A chi pensa che il calcio sia solo un business non piacerà di certo il romanticismo e le questioni di passione che muovono migliaia di persone a fare delle scelte e dei sacrifici per la squadra del cuore. Per scelte e sacrifici intendo non solo il viaggio disagiato di chi come me vuole esserci, ma anche chi per svariati motivi allo stadio non ci viene ma litiga con la famiglia e la ragazza, perché non vuole uscire preferendo la partita o salta anniversari e cerimonie di vario tipo sempre in funzione del match.
Premesso che nel mondo della rete bisogna prendere tutto con il beneficio d’inventario e sicuramente lo stesso vale per chi mi legge, mi incuriosisce leggere le prese di posizione di diverse persone che commentano articoli inerenti alla contestazione dei laziali domenica scorsa o poco più datata, la nostra contro lo scambio Guarin-Vucinic.
Oltre alle solite affermazioni di parte, mi salta all’occhio chi chiede di lasciare in pace le società di fare il loro mercato, di prendere le decisioni che ritengono più opportune, e che non bisogna interferire nei loro affari. Dobbiamo quindi tutti subire passivamente ogni scelta, e in modo molto ebete osservarla con sguardo perso applaudendo a prescindere come delle capre, mentre in mano ci hanno messo forzatamente un panino e magari abbiamo speso qualche soldino al negozio ufficiale perché quello conta.

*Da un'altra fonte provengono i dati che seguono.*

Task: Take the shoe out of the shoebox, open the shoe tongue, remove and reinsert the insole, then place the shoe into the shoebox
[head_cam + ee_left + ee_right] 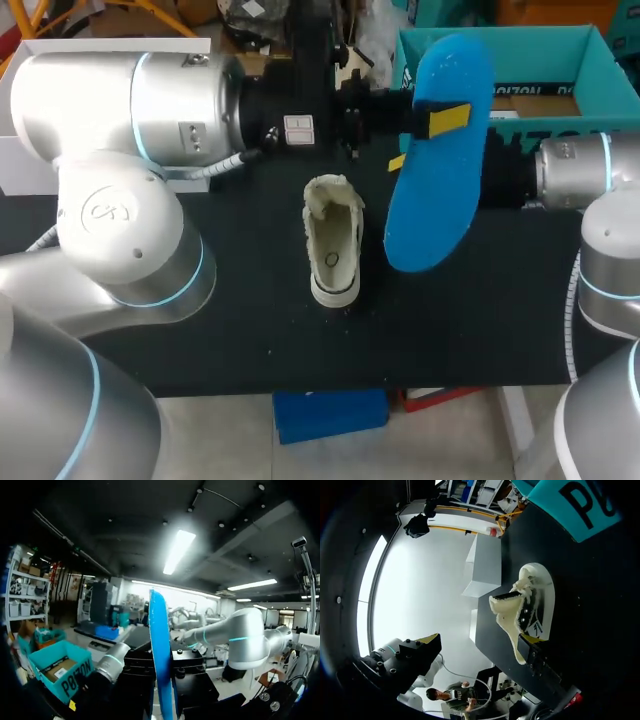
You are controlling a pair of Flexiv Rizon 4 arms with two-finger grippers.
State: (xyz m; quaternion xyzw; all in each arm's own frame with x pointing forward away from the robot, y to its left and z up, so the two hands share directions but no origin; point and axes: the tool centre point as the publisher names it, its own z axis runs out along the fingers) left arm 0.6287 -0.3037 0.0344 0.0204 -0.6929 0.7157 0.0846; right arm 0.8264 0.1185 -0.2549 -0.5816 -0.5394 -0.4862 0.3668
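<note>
Our shoe (333, 245) stands mid-frame on the worktop (240, 310), out of the shoebox (530, 55). Left gripper (421, 139) fingers clench the removed insole (430, 215) aloft; right gripper (480, 640) fingers are spread, empty. Reinserting and boxing remain.

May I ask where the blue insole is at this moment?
In the head view the blue insole is aloft right of centre, held by the left gripper, between the shoe and the teal shoebox.

Glare off the ceiling strip light (177, 550); table (240, 310) evenly lit, shadows soft
</note>
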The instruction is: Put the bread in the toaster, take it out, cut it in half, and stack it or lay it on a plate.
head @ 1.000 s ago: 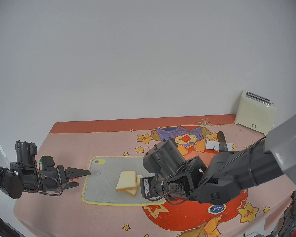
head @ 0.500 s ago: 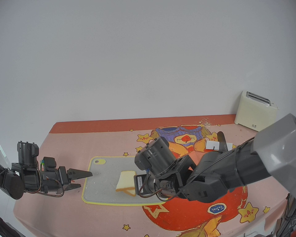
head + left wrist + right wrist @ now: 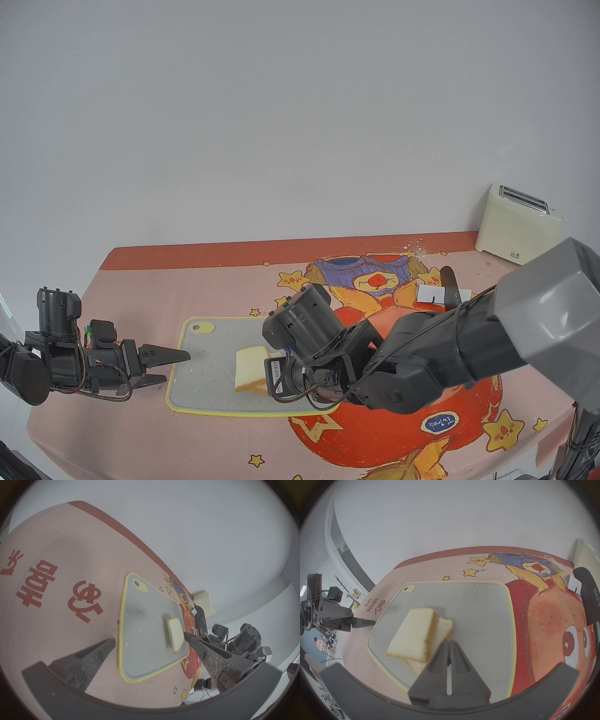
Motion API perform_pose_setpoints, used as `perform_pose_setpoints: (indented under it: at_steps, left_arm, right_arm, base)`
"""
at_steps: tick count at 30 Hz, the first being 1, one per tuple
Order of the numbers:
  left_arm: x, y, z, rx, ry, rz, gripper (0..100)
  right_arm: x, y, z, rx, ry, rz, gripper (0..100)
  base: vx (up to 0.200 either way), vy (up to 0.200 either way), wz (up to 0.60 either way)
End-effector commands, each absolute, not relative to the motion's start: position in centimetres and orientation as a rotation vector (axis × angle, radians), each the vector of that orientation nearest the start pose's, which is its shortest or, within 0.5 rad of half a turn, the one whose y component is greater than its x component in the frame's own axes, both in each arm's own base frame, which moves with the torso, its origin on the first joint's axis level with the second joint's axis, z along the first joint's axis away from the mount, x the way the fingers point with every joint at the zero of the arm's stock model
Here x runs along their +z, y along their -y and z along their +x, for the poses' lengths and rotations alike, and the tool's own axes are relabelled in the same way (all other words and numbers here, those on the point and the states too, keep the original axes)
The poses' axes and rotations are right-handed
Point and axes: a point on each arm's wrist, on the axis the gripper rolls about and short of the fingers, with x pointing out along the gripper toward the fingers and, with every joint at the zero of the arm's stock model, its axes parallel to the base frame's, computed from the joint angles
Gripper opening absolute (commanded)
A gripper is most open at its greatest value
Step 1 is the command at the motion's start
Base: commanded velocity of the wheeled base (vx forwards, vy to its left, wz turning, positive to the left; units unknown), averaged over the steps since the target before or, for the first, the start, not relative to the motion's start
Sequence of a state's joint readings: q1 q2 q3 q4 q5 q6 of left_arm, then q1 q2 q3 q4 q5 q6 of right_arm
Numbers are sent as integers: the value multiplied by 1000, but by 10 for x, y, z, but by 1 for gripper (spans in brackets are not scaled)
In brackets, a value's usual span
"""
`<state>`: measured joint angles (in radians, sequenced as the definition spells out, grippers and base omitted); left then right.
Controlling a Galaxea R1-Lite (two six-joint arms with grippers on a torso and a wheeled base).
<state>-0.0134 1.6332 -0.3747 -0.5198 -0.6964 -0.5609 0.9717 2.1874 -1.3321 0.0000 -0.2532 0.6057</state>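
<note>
Now: bread halves (image 3: pixel 414 634) stacked mid cutting board (image 3: pixel 206 375). R gripper (image 3: pixel 449 642), fingers together, has slid in from board's right to the stack's edge; prob. nudging, plating pending. L gripper (image 3: pixel 177 367), fingers apart, beside board's left edge.

A pink tablecloth (image 3: pixel 156 287) covers the table, with a dark red band (image 3: pixel 250 253) along its far edge, against a plain white wall (image 3: pixel 281 125). It is printed with a cartoon figure in blue (image 3: pixel 375 275), yellow stars (image 3: pixel 294 280) and red lettering (image 3: pixel 37 583). Crumbs (image 3: pixel 415 250) lie by the band. A small white block (image 3: pixel 430 294) sits on the print.
</note>
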Motion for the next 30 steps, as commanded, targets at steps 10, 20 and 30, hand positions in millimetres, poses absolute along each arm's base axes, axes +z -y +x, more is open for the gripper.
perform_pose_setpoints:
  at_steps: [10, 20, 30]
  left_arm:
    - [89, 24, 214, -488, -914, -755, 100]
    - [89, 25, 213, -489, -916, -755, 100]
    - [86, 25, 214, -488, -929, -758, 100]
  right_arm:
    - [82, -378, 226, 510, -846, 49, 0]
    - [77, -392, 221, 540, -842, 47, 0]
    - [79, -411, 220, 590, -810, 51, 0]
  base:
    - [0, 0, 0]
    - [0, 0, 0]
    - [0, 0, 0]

Facendo un inciso, non posso certo trascurare i rapporti che ho per lavoro con persone di ogni età, classe sociale e provenienza. Durante queste conversazioni con rammarico prendiamo atto che tempo fa i rapporti umani e anche nel lavoro erano improntati da quella “umanità” che faceva sentire l’operaio meno “basso”, il padrone meno padrone, e si riusciva a essere più felici anche con poco.
Bastava andare allo stadio e stare in piedi, non si chiedeva come alcuni asseriscono il confort esagerato e il silenzio, ma l’aggregazione e il divertimento erano alla base di tutto e forse si era più tifosi, più partecipi. Come per esempio è accaduto a me a otto anni, consideravo i giocatori i miei migliori amici forse perché vedevi che Zenga, Bergomi, Ferri e Berti ci mettevano in campo l’anima e indipendentemente dai risultati non avresti mai potuto fare a meno di loro.
La sciarpa nerazzurra era parte integrante del mio abbigliamento a scuola sebbene mi rendo conto sia stato più facile portarla a otto anni, anche nelle stagioni tristi era assolutamente immutato il mio senso di appartenenza., rispetto a ora che di anni ne ho trentadue.
Non che attualmente sia io mi senta meno tifoso, ma è questo concetto è mutato privilegiando sempre quei valori di un tempo e non considerando più nessun giocatore (e per nessuno intendo NESSUNO) un amico bensì un mero lavoratore.
Quindi, tornando a noi: c'è malinconia per i tempi che furono, quando questa identità era all’apice, e soprattutto nel sentirsi rappresentati dal proprio club. Il senso di sentirsi partecipi all'interno della propria azienda, e di tutte le altre situazioni che riguardano l'aggregazione, oggi ha lasciato purtroppo il posto al business e alla distruzione dei sentimenti in virtù della cinica logica del denaro.
Grazie al cielo che ci sono ancora persone che non accettano questo stato di impoverimento morale… e allora auspico che gli investitori provenienti da ogni parte del mondo capiscano che non servono poi troppi fondi per far realmente felici i tifosi... perché altrimenti vivremmo sempre di più in quel mondo virtuale, svuotato.
Ho la viva speranza che questo discorso non sia applicabile solo al calcio ma anche nella vita, magari insegnando ai propri figli che giocare con coetanei in cortile con un pallone e con porte improvvisate, è sicuramente più bello che misurarsi con i videogames della play.